Kosovo: record returns on Thursday 24 June
Kosovo: record returns on Thursday 24 June
Spontaneous returns to Kosovo reached a record high of nearly 50,000 on Thursday, bringing to over 300,000 the number of refugees who have returned in just 10 days, since KFOR troops were deployed to Kosovo. All three UNHCR border monitoring posts in Albania, FYR of Macedonia and Montenegro registered record numbers. More than 25,000 people poured into Kosovo from Albania, 19,000 from Macedonia and more than 4,000 from Montenegro.
The UNHCR convoy and relief operation is gathering steam with dozens of trucks reaching those in need on a daily basis. High tension persists in some areas of Kosovo notably in Pec (Peja) marked by nightly shooting and sporadic arson attacks. In Kosovska Mitrovica, tensions run high between the Albanian and Serb communities. The city was described by a UNHCR field worker as dense with tension.
Humanitarian evacuation suspended; organized returns to begin
The Humanitarian Evacuation Programme (HEP) for refugees from Kosovo will be suspended at the beginning of July, with the exception of refugees in need of special medical care. The programme began in early April mainly to relieve the pressure on the FYR of Macedonia posed by the arrival of large numbers of refugees from Kosovo.
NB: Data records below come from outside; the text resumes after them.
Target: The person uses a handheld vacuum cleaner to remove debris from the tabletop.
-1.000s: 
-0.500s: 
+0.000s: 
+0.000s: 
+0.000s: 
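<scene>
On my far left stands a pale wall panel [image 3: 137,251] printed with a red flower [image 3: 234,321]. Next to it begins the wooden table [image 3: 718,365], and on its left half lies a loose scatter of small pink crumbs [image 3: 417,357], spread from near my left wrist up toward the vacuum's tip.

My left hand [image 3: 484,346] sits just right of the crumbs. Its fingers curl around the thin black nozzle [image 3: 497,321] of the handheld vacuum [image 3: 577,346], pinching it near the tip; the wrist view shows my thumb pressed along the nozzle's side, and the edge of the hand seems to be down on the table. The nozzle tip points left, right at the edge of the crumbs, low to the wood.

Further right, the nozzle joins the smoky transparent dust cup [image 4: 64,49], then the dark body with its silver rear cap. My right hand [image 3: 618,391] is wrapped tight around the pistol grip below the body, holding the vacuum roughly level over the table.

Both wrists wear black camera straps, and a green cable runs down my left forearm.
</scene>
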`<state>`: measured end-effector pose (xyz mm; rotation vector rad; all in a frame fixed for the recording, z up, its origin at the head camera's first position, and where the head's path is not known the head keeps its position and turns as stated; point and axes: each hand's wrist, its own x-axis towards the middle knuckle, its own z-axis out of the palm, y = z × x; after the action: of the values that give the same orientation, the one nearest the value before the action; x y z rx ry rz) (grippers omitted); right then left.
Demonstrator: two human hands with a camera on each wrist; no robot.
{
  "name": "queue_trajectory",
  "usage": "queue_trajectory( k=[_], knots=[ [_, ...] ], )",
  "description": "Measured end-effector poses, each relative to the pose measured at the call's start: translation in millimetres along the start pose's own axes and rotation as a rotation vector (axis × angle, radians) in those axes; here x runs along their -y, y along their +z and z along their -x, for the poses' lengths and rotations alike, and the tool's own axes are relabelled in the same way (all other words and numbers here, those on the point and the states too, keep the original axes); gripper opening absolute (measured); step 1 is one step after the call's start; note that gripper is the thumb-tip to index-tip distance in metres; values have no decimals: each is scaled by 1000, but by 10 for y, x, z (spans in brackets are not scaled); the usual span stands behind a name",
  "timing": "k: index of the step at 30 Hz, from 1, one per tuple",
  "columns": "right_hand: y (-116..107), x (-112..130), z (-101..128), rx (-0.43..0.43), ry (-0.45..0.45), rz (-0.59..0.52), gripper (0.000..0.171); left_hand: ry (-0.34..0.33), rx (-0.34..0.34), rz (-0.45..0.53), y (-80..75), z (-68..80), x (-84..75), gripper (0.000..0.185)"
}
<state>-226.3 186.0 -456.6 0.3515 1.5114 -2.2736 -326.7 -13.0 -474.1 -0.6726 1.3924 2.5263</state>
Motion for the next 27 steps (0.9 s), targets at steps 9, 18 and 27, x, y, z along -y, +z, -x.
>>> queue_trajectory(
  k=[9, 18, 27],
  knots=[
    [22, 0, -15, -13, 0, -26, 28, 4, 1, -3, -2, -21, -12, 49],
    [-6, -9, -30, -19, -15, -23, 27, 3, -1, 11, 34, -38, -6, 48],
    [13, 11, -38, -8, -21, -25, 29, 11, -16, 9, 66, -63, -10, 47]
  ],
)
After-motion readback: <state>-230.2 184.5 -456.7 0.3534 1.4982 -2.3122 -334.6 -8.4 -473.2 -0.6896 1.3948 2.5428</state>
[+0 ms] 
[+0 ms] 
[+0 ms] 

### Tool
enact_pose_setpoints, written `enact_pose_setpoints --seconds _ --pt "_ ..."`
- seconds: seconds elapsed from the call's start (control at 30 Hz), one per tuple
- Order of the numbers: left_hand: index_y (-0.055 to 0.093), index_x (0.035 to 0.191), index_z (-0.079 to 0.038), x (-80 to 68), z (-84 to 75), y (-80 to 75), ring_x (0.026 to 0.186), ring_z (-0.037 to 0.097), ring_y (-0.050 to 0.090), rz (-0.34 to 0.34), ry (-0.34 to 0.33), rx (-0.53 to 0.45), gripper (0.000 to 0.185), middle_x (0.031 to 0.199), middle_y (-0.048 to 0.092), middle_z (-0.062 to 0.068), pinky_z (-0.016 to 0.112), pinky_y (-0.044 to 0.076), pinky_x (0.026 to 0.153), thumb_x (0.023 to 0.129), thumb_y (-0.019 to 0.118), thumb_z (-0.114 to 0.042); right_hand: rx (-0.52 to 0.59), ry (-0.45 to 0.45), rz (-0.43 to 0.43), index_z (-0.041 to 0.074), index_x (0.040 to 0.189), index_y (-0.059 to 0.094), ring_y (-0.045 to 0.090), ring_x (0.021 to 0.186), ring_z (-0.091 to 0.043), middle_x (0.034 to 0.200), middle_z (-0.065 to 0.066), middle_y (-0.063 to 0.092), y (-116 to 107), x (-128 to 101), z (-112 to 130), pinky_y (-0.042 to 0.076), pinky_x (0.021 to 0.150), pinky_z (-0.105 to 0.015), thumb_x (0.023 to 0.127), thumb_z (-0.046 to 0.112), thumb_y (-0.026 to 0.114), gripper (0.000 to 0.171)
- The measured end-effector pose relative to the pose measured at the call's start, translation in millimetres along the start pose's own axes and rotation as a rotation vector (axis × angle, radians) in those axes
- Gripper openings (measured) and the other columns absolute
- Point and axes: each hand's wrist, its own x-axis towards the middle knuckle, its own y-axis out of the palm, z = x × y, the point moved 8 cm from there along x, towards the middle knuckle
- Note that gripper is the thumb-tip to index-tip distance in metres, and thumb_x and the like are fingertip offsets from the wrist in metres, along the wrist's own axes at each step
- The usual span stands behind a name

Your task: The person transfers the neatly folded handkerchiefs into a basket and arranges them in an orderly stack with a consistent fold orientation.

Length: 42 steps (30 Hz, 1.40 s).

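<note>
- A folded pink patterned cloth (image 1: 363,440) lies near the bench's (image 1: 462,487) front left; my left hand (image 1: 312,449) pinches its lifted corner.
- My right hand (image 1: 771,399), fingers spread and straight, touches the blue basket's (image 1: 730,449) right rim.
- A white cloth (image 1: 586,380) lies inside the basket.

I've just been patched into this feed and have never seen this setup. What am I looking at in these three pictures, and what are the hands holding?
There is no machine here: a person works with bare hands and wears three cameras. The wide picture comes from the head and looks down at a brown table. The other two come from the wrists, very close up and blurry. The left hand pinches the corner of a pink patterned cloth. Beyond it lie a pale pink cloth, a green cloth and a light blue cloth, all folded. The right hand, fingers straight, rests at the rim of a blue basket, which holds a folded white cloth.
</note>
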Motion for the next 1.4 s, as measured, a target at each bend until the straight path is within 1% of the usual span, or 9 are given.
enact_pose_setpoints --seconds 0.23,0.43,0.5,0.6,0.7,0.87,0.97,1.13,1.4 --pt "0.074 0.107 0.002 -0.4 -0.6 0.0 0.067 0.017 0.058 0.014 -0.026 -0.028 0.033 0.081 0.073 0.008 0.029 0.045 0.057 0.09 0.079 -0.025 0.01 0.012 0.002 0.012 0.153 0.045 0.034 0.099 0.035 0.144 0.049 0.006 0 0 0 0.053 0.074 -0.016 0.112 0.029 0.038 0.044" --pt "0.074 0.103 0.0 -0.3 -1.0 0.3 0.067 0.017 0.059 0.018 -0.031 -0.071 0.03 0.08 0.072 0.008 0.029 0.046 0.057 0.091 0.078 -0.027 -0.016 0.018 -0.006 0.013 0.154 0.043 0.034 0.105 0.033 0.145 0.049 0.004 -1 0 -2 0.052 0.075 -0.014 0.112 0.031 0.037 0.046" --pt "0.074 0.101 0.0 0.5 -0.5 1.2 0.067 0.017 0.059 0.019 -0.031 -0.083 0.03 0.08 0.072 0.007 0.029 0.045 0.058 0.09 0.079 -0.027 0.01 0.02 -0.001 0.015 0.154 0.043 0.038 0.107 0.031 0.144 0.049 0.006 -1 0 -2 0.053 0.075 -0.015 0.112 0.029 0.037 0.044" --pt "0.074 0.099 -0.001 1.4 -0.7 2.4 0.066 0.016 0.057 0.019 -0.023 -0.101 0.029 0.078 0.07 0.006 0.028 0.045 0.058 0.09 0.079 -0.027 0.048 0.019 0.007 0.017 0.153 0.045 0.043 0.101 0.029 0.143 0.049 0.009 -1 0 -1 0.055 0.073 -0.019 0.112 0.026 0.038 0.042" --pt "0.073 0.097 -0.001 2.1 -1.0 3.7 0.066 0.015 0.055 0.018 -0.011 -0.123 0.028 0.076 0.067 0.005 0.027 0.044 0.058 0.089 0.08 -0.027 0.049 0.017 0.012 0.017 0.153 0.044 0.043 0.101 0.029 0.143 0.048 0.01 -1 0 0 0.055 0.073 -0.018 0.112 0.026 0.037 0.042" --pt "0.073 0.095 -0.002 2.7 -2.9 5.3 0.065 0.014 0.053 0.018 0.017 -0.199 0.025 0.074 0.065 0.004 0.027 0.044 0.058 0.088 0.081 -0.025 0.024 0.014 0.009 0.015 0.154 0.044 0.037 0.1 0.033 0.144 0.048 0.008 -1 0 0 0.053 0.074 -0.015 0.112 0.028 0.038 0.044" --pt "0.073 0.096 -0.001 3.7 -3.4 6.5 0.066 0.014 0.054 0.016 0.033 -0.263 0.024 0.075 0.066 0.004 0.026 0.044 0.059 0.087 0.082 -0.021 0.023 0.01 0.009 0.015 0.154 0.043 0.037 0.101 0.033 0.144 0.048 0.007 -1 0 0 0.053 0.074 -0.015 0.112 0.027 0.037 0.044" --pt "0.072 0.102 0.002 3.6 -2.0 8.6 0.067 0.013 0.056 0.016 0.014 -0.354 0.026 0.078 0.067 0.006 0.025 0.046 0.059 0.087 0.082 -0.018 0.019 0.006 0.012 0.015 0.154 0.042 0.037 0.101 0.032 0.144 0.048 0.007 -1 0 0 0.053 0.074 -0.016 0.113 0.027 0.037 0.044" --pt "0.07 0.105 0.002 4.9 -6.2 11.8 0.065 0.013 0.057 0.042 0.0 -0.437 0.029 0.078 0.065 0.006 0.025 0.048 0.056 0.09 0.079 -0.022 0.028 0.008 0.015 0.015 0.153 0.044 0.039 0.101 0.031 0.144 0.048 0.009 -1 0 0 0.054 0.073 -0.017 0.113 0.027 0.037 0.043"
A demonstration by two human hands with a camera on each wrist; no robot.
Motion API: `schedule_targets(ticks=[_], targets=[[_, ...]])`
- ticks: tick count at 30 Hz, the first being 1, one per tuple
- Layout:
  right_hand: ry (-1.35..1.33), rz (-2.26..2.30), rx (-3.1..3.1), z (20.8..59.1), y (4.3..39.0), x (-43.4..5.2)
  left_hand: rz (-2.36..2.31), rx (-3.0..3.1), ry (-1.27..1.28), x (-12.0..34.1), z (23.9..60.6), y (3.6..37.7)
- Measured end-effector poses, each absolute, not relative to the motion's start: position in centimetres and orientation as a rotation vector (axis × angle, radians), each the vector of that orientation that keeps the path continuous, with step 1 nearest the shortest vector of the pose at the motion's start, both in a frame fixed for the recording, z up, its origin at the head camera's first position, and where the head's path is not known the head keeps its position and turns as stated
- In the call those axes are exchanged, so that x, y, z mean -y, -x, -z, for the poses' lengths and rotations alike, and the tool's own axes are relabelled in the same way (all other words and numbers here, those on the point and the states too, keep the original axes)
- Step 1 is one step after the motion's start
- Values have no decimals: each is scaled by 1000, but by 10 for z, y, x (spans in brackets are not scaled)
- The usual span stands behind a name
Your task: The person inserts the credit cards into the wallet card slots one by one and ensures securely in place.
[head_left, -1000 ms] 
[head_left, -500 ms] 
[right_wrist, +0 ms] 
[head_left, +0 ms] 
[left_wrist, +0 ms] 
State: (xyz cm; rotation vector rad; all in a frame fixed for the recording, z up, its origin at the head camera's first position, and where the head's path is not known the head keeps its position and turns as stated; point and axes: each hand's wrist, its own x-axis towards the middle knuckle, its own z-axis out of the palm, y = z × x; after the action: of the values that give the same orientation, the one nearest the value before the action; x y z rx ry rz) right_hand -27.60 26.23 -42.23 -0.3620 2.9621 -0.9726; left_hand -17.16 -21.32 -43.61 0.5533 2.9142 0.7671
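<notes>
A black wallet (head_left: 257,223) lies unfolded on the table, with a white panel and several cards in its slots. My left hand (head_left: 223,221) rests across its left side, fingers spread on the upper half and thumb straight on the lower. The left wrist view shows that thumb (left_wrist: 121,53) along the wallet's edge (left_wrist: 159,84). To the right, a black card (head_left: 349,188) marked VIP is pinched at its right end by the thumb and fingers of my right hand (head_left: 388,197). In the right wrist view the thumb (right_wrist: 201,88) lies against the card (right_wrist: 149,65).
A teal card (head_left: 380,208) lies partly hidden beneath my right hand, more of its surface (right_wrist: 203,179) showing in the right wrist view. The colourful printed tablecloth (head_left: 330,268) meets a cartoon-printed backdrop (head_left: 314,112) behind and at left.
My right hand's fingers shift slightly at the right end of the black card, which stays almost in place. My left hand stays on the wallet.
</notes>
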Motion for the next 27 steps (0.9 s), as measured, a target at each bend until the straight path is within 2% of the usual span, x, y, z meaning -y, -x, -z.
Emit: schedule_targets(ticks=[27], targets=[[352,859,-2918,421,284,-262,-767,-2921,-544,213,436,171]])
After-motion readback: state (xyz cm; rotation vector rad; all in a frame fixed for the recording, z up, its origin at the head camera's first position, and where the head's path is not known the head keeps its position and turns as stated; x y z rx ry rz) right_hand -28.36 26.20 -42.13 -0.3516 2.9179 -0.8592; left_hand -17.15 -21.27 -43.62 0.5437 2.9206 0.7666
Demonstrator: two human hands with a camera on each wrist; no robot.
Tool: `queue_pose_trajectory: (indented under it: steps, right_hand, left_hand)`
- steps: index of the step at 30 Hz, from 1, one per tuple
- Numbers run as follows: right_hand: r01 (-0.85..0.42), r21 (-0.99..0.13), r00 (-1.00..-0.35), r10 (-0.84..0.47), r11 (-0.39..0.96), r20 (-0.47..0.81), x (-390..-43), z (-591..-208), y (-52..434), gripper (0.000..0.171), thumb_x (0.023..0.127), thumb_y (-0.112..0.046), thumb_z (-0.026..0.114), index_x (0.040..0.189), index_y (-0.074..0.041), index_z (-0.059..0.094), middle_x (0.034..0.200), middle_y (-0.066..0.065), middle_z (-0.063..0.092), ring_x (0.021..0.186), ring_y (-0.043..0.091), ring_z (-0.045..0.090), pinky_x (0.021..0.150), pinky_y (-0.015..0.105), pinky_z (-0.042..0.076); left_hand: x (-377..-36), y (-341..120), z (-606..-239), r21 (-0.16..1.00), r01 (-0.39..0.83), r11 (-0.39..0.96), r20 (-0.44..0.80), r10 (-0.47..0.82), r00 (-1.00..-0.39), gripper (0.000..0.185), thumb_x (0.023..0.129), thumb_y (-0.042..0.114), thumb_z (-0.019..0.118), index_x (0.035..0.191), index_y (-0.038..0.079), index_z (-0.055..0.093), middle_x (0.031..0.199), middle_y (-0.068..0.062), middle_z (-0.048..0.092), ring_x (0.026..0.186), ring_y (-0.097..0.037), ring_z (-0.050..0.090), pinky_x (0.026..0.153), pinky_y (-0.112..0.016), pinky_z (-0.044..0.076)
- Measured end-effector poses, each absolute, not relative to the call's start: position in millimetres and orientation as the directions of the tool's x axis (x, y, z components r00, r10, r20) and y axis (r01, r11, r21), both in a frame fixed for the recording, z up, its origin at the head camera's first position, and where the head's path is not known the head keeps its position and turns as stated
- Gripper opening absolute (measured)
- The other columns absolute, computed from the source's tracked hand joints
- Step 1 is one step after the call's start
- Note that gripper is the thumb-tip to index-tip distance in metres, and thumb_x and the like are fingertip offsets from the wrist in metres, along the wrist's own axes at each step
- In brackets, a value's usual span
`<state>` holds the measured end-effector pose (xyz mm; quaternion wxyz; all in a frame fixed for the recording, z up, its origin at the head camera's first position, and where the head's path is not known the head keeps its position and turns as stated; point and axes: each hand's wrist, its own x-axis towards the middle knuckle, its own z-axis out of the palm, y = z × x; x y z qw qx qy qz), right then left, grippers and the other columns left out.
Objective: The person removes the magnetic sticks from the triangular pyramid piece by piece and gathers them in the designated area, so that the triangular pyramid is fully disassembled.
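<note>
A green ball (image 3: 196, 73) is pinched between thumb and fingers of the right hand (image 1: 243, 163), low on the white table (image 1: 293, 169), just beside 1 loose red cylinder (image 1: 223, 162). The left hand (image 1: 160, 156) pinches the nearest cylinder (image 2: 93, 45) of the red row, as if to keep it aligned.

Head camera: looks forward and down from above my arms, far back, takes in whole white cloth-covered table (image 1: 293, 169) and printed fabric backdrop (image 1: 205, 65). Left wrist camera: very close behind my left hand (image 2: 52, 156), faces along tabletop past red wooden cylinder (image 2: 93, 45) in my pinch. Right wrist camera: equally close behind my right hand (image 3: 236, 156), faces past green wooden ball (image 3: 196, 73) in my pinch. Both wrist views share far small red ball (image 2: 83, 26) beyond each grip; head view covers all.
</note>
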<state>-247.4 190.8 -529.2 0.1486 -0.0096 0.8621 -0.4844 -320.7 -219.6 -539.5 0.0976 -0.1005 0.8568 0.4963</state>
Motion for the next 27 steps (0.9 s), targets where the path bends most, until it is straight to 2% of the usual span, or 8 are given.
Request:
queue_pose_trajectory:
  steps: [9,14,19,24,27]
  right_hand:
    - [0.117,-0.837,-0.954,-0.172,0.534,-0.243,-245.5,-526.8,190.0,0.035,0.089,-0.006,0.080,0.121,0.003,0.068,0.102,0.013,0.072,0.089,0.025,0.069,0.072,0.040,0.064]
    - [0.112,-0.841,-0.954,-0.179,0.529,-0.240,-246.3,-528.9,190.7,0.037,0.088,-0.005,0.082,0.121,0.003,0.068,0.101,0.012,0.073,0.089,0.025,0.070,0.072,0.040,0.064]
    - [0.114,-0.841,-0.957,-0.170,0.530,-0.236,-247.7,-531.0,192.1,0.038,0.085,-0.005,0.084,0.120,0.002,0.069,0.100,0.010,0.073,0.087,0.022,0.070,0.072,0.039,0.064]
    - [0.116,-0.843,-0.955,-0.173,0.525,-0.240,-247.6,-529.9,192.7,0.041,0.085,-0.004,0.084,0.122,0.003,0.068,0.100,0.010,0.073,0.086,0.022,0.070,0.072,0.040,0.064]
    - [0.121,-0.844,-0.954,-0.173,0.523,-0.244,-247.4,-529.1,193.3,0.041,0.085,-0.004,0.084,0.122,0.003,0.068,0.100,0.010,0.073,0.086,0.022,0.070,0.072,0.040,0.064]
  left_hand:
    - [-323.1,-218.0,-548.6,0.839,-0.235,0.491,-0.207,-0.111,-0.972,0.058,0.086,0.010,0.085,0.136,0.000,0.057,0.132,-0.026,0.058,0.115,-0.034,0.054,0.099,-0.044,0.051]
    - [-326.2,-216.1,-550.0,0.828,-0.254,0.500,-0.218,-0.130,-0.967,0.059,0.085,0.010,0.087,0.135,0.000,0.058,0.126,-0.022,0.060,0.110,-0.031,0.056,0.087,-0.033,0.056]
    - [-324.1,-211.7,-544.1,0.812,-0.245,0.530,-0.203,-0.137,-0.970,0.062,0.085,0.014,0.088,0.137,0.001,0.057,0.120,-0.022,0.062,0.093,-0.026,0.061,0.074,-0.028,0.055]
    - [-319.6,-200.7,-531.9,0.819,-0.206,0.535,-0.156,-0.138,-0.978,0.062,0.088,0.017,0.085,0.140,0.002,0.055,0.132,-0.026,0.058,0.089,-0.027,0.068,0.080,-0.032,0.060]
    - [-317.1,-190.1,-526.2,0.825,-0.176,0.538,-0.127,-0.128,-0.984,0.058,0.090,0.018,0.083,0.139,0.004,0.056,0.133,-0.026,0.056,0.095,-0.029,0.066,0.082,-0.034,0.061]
In view of UNHCR's plans to begin organized repatriation to three locations in Kosovo next week, and in view of the successful deployment of the international security force in Kosovo, there is no longer a need for humanitarian evacuation to continue.
More than 89,000 refugees have been evacuated to 29 countries since the programme began in early April. UNHCR is urging receiving countries outside the immediate region of Kosovo to continue for the time being to host the evacuees, as well as the many other Kosovar refugees and asylum seekers they have received, to enable the return programme to focus initially on the refugees and displaced persons in Albania, the FYR of Macedonia and Montenegro.
Hundreds of thousands of Kosovo Albanians have sought asylum in European countries over the past decade. Since the outbreak of conflict in Kosovo in March 1998 alone, around 146,000 citizens of the Federal Republic of Yugoslavia have applied for asylum throughout Europe, the vast majority of whom are Kosovo Albanians. Germany and Switzerland have been the main receiving countries, with each taking in around one quarter of all the Kosovars seeking protection.
Meanwhile, as announced yesterday in Pristina by UNHCR's Special Envoy Dennis McNamara, UNHCR is making preparations to start organized returns in the coming days. The first returns will be of refugees from camps in the FYR of Macedonia and Albania whose homes are in three cities which KFOR has confirmed are sufficiently secure for organized returns to start, namely Pristina, Prizren and Urosevac.